*Exercise*.
Can you copy out the data exactly? Leave the images out.

*Input data*.
____________________

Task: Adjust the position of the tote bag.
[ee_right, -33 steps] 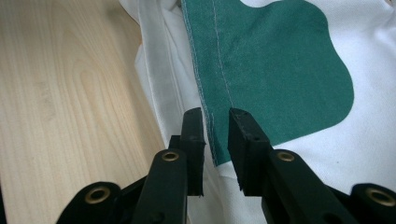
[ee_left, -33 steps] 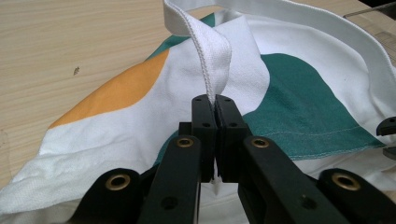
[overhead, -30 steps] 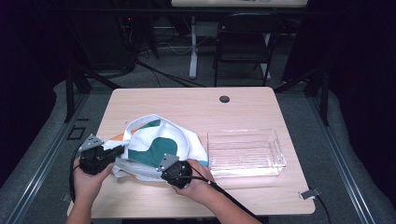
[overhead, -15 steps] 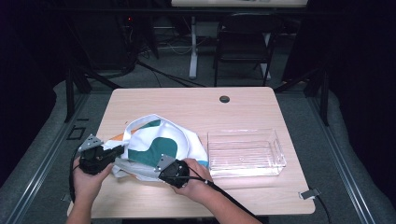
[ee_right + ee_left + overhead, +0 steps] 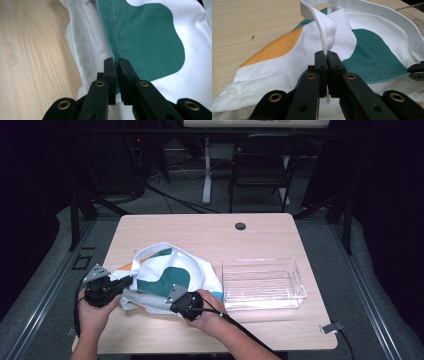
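two tongs are on one cloth bag [image 5: 167,280], white w/ green and orange patches, lying crumpled on the table [image 5: 200,235] btwn them. left tongs [image 5: 327,56] are clamped tight on its white strap [image 5: 325,30], which loops up just ahead. right tongs [image 5: 117,62] have just been closing and now pinch the green hem [image 5: 110,37]. looks light, soft, floppy; prob sags and slides if pulled, so stitched hems and strap are the best holds. clear plastic box [image 5: 262,282] sits just right of the right tongs, apart from the bag, nothing blocking it. chair [image 5: 262,170] stands well beyond the table.
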### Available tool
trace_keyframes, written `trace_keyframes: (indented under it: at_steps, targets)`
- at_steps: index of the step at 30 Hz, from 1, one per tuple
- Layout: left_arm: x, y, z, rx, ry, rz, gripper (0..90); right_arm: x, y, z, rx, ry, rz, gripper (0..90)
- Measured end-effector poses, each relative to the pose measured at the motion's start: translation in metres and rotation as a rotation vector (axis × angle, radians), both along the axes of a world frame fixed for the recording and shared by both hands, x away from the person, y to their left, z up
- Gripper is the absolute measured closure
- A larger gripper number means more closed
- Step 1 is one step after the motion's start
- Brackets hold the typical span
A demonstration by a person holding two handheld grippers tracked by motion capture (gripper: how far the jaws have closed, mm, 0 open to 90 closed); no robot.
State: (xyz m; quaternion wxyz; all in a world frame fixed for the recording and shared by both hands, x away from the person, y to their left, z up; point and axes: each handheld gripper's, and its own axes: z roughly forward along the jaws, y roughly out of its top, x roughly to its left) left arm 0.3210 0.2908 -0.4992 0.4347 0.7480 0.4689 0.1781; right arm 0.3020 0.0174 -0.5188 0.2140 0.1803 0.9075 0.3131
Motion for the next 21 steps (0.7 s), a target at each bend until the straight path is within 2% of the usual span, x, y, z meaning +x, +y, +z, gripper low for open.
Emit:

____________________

*Result*.
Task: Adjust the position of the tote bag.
[ee_right, -33 steps] 
[ee_left, -33 steps] 
[overhead, -30 steps] 
[overhead, -15 steps] 
[ee_right + ee_left + overhead, +0 steps] 
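two tongs are on one cloth bag [image 5: 167,280], white w/ green and orange patches, lying crumpled on the table [image 5: 200,235] btwn them. left tongs [image 5: 327,56] are clamped tight on its white strap [image 5: 325,30], which loops up just ahead. right tongs [image 5: 117,62] have just been closing and now pinch the green hem [image 5: 110,37]. looks light, soft, floppy; prob sags and slides if pulled, so stitched hems and strap are the best holds. clear plastic box [image 5: 262,282] sits just right of the right tongs, apart from the bag, nothing blocking it. chair [image 5: 262,170] stands well beyond the table.
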### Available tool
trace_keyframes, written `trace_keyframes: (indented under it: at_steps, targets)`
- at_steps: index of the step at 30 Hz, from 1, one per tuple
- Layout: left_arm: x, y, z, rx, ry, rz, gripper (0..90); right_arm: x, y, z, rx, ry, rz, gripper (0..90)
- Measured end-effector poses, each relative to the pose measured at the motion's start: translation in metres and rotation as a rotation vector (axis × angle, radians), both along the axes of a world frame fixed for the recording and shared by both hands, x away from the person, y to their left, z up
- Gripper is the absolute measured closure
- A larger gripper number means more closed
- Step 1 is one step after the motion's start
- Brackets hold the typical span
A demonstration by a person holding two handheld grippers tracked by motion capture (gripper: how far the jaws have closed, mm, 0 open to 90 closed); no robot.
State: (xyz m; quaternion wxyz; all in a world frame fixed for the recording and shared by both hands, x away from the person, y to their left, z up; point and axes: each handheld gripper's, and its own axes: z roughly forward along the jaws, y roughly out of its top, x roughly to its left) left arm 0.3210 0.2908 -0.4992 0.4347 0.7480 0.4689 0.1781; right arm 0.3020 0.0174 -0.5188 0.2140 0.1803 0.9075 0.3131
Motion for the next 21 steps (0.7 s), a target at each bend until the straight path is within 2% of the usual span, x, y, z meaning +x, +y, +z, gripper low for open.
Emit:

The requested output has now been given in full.